Law professor Melissa Murray

A former clerk for then-U.S. Court of Appeals Circuit Judge Sonia Sotomayor, Murray assesses the Roberts Supreme Court.

Melissa Murray is on the faculty of UC Berkeley's School of Law, where she teaches family law, criminal law and constitutional law. Her research encompasses such topics as marriage and its alternatives, the marriage equality debate and the legal recognition of caregiving and has been published in several law reviews/journals. Following graduation from Yale Law School, Murray clerked for Sonia Sotomayor, then of the U.S. Court of Appeals for the 2nd Circuit, and Stefan Underhill of the U.S. District Court for the District of Connecticut. She's a member of the New York bar and the American Law Institute and has served as a legal commentator for local media outlets.

TRANSCRIPT

Tavis: So the Roberts Court has concluded its ninth term now, last week in fact, with a series of decisions considered to be both far-reaching and contentious.

Although Chief Justice John Roberts had said he did not believe in an activist court, many observers are insisting that is exactly what we’re getting these days with these decisions regarding voting rights, corporations, the citizens and restrictions on the Affordable Care Act, decisions that, of course, are dividing the country.

Joining me now, U.C. Berkeley law professor, Melissa Murray, an expert in constitutional law and a former clerk for Sonia Sotomayor when she was on the U.S. Court of Appeals for the Second Circuit. Professor Murray, good to have you on this program.

Melissa Murray: Thanks for having me.

Tavis: Let me start by asking what your read of this Roberts Court is. You and I were talking before we came on the air that he has now, you know, been Chief Justice for nine terms. He said he didn’t want an activist court. There are those who think that’s exactly what we’re getting. What’s your read of it?

Murray: So one of the things that John Roberts specifically mentioned when he was appointed to the position of Chief Justice was that he wanted the court to be above the fray of politics. And he wanted to use the position of Chief Justice to sort of herd the court toward decisions that weren’t quite as polarized, that didn’t look quite as divisive. And I think you’re seeing that, especially in this term.

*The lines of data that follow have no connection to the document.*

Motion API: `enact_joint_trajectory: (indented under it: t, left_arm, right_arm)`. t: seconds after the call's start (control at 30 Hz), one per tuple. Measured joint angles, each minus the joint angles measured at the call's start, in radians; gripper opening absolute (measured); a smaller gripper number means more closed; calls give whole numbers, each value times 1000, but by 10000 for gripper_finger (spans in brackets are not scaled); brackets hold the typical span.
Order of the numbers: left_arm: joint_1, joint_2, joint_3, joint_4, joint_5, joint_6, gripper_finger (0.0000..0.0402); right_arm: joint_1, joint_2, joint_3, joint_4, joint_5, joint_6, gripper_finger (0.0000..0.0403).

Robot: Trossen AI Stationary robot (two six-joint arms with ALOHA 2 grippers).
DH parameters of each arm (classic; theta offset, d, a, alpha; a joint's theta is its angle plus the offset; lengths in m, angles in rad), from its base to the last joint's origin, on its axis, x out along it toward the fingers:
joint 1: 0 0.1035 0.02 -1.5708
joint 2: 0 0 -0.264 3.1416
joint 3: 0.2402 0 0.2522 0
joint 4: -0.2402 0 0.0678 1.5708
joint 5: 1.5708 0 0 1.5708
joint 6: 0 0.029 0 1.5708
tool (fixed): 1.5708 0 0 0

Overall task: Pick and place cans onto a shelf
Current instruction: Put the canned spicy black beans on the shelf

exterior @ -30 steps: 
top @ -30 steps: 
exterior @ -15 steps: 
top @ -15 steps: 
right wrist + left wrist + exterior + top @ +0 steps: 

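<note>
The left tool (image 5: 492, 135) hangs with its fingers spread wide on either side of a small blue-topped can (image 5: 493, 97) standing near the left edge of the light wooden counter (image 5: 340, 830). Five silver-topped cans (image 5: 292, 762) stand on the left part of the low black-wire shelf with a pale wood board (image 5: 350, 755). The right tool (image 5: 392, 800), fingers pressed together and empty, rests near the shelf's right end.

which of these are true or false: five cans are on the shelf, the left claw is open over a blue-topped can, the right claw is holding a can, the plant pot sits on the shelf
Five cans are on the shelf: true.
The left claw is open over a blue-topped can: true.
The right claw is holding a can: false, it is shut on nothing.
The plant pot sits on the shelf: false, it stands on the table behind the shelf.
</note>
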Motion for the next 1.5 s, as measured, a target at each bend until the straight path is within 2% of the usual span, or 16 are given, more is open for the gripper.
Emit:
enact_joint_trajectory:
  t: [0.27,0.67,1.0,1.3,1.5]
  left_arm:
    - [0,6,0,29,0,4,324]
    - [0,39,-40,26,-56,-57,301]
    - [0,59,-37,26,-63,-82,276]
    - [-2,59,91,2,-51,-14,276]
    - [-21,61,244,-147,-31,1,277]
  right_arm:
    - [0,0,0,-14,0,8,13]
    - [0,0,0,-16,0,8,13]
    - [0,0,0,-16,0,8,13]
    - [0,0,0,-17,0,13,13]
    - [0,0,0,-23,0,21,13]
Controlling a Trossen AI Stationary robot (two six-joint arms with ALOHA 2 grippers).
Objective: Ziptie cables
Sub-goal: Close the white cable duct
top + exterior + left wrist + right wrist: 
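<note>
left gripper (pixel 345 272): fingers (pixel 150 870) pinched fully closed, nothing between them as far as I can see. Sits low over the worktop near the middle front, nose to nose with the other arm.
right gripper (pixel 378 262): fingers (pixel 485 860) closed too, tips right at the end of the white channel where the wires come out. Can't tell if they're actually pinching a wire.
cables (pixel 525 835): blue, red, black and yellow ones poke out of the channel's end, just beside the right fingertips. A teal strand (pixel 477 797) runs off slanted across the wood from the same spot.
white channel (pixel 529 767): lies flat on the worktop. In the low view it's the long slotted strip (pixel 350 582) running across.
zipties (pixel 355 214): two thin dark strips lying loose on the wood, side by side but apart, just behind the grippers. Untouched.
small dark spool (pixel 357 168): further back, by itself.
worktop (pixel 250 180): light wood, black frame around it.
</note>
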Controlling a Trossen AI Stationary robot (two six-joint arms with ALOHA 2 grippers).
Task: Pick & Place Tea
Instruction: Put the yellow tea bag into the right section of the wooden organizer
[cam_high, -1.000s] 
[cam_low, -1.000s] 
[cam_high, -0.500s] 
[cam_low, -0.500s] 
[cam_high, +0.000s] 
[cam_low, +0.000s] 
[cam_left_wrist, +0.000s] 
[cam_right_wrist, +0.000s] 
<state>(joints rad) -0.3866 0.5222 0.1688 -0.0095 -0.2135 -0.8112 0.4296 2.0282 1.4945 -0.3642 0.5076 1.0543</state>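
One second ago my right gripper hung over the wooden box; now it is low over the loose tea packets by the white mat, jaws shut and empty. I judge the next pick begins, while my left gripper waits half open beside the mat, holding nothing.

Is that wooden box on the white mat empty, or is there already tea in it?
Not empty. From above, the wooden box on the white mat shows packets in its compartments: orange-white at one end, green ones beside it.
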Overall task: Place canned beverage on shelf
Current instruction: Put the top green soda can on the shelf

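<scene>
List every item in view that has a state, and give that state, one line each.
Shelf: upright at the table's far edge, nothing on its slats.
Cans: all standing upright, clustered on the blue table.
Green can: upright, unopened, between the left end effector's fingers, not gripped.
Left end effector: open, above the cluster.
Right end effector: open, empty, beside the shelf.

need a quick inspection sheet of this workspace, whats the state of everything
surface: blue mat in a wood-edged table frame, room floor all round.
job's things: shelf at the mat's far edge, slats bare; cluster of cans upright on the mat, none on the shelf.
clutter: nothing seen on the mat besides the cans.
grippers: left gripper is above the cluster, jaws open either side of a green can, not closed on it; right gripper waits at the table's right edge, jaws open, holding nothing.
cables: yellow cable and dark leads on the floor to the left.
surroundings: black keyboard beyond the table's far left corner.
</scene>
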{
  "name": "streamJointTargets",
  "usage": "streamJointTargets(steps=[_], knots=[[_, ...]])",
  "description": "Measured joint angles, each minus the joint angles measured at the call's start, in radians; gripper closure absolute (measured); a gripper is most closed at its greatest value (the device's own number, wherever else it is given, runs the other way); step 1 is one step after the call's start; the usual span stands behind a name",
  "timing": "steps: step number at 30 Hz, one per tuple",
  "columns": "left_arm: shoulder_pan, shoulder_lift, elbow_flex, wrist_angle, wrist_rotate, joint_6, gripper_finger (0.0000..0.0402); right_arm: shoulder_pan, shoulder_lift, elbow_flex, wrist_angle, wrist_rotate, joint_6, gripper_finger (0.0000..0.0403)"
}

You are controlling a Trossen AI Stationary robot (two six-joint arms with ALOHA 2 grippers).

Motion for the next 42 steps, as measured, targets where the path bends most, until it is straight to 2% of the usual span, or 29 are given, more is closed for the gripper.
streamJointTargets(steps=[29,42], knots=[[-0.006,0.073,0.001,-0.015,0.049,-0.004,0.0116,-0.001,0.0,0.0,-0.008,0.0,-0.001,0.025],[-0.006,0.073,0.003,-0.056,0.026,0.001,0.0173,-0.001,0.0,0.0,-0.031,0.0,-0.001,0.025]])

As you know, a number of the decisions that have come out in the last term have been unanimous decisions and it looks, for all intents and purposes, like the court has found common ground on some very important issues.

But I think that that unanimity is really elusory and that in fact the decisions are so narrowly decided, the unanimity is actually really fragile. And underneath that unanimity are real tensions that are roiling within the court.

So it’s actually more divided perhaps than it looks and Chief Justice Roberts has just really done a great job of making it look like there is consensus.

Tavis: Let me split those into two parts then and take them one at a time.

Murray: Okay.

Tavis: Let’s talk about the unanimity. Easy for me to say. We’ll talk about that first because this term, if my facts are right, 65% of the cases were unanimous which, again, is not the narrative that we get when we hear this court being discussed with these divided five to four decisions. So how is it they could have been unanimous on 65% of the cases?

Murray: So they’re deciding things on very narrow ground. So, for example, one case that really drew a lot of attention was the buffer zone case from Massachusetts, McCullen vs. Coakley, which deals with the buffer zone around abortion clinics and whether or not protestors or individuals who want to counsel women seeking abortions about the other options that are available to them can penetrate that buffer zone in order to do that.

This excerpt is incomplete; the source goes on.